## EXERCISE AIM
Pictures stay out of the copy, and everything else in the data below is repeated exactly.

============================================================

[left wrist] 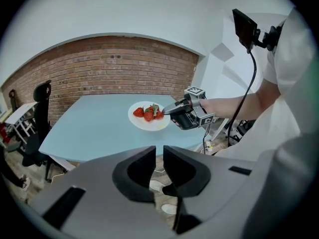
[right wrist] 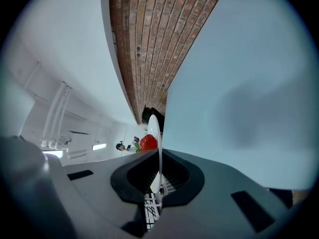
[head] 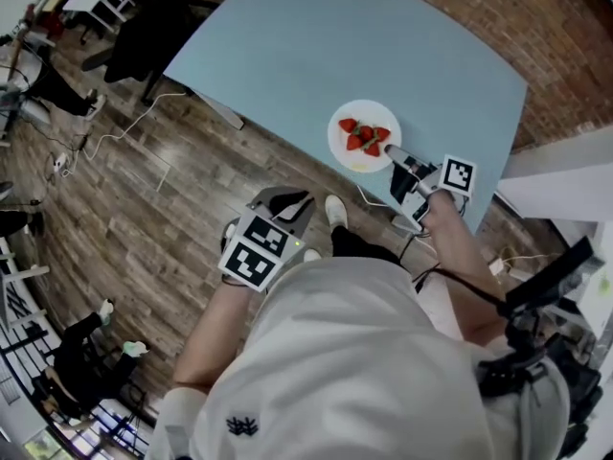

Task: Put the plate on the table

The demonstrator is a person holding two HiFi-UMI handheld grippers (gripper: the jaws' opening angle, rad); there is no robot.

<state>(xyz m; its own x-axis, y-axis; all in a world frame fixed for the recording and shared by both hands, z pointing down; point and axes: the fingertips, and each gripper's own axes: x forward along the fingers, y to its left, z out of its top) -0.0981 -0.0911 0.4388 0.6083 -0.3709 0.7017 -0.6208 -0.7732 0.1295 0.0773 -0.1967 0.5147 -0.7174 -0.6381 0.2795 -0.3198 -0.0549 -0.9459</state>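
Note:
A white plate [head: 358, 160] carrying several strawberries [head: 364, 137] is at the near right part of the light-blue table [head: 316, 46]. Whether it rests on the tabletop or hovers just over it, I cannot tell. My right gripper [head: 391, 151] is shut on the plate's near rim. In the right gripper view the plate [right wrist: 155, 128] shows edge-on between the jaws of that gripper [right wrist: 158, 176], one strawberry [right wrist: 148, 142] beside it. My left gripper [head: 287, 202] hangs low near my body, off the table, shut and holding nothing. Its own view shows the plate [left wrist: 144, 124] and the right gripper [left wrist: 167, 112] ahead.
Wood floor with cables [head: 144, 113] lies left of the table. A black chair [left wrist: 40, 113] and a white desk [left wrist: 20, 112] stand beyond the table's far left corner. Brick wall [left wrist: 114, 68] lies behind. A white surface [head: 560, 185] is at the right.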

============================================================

## ANSWER SECTION
[left wrist] 
[right wrist] 
[head] 

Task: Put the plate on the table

The demonstrator is a person holding two HiFi-UMI handheld grippers (gripper: the jaws' opening angle, rad); there is no robot.

<state>(xyz m; its own x-axis, y-axis; all in a world frame fixed for the recording and shared by both hands, z pointing down; point and axes: the fingertips, and each gripper's own axes: x forward along the fingers, y to its left, z out of its top) -0.0981 -0.0911 0.4388 0.6083 -0.3709 0.7017 -0.6208 -0.7732 0.1295 0.0773 -0.1967 0.5147 -0.7174 -0.6381 0.2795 -0.3198 -0.0549 -0.9459</state>
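Note:
A white plate [head: 358, 160] carrying several strawberries [head: 364, 137] is at the near right part of the light-blue table [head: 316, 46]. Whether it rests on the tabletop or hovers just over it, I cannot tell. My right gripper [head: 391, 151] is shut on the plate's near rim. In the right gripper view the plate [right wrist: 155, 128] shows edge-on between the jaws of that gripper [right wrist: 158, 176], one strawberry [right wrist: 148, 142] beside it. My left gripper [head: 287, 202] hangs low near my body, off the table, shut and holding nothing. Its own view shows the plate [left wrist: 144, 124] and the right gripper [left wrist: 167, 112] ahead.
Wood floor with cables [head: 144, 113] lies left of the table. A black chair [left wrist: 40, 113] and a white desk [left wrist: 20, 112] stand beyond the table's far left corner. Brick wall [left wrist: 114, 68] lies behind. A white surface [head: 560, 185] is at the right.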

There is no more output to give.